I was caught up in Lucille’s words. She spoke as if to comment on everything going on in the house that had to be kept dark and secret, uttered low, reminding me that all desire came to grief. Nothing was direct; there were instead only hints of harm to come, omens of evil waiting to fall across my path. Chickens clucking in terror on the bloodstained dirt, human eyes rolling in rapture or mockery, the jewels my mother wore, the soil on my dresses, the lovemaking that surged to and fro in my mind. Years later, whenever I heard a love song, I still saw blood. No man could kiss me without my feeling the brown soil in my throat, the hole dug to stop my hens from running away, taking flight.
The air felt different after my chickens were killed. Pigeons squatted on the roof beyond my bedroom window, and the sky was grey. Something like fate hung around the house. No way around it, that is what my mother told me. “Once something bad happens, it will happen again.” My rabbits ate their babies. I buried my turtles alive, thinking they had died when they were hibernating. My mother’s canary drowned in a glass of water.
My parents were cruel to each other. They were also mean to me. My father stopped listening to his favorite music: Mohammed El-Bakkar & His Oriental Ensemble and Dvořák’s New World Symphony. He lived by ordering others around, by ignoring whatever he could not control, by acquiescing in prejudice as long as it came masked by common sense. “Stop squawking like a chicken, or I’ll whip you with this belt,” he would shout.
Sinatra’s Songs for Swingin’ Lovers! lay on the floor unheard along with Nancy Wilson’s Yesterday’s Love Songs/Today’s Blues. Lucille died. Thomas alone remained constant, telling the stories about chickens running for their lives and my crying self. He also laughed a lot, especially when he would say, “I’d never tell a mule good morning.” Only years later did I understand that this was his comment on the broken promise that freed slaves would receive “forty acres and a mule.”

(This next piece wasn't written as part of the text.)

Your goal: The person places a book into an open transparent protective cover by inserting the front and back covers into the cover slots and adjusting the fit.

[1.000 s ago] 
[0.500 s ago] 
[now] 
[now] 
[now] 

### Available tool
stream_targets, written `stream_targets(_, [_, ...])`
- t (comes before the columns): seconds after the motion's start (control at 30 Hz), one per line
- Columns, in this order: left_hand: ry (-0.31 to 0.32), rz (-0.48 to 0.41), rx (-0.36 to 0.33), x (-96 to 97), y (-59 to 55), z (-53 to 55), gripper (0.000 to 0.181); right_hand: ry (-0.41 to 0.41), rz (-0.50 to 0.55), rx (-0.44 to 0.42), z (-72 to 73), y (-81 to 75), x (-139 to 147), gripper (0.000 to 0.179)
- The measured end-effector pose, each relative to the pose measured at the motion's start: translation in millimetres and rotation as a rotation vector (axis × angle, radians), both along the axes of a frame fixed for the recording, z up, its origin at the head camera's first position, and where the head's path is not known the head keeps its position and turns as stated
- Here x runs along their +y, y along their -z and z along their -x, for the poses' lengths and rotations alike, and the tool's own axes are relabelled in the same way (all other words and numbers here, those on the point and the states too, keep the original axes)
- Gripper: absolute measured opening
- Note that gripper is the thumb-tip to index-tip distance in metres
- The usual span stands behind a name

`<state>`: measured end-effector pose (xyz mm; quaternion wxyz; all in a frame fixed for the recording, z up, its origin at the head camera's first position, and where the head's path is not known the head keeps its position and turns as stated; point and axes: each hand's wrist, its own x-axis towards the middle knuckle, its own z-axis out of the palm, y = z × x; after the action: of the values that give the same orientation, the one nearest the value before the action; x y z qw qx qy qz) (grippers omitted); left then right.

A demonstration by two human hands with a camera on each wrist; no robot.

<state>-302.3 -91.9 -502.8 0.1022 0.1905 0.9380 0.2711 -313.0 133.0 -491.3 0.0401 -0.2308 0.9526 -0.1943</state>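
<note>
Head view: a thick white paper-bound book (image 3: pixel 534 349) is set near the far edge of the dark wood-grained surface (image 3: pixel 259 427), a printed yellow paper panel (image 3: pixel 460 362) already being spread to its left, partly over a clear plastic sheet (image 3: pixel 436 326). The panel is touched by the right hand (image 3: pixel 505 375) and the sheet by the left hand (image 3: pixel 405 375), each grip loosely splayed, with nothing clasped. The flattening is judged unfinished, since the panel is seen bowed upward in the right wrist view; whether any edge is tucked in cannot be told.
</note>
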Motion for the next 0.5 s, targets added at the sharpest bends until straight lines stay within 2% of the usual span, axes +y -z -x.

I left home and never returned to Atlanta, except for funerals. Still, at night I sometimes see Lucille on her couch turned toward the wall to avoid what she called “night terrors.” My mother still looks at me out of her exquisite whiteness, an imitation of life that was never hers, though she seemed to move through the house in a flurry of light and silken speed, a ghost before she was dead.
Did you ever make a wish on a chicken’s breastbone by cracking it in two? With the wishbone, like the rabbit foot, humans took a part of a dead animal and turned it into a talisman, a proof of good luck or promise that you might just get what you need. So we always dug the forked bone out of the meat and left it on the windowsill to dry. Then, we stood facing each other, Lucille and I. We pulled it apart, each taking one end of the divided bone. We both made wishes silently to ourselves, knowing that only the one left holding the longer end would have her wish granted. I can’t remember anything except the sound of the snap.
Now that I am in Tennessee, I know why I want backyard hens on this land. The South of hard drinking and slow-talking nights, where lightning bugs flicker and crickets sing, has never left me. Not even though I tried to kill the deep, real sight of what I kept looking for without knowing it: the eyes of chickens. And oh they were smart and wily. I know that now. I understand why the hens fought hard to keep on living. It makes me giddy to glide over a past I thought long gone. Lost to view in this world, where even the smallest bird in flight is a wonder, the white leghorns return.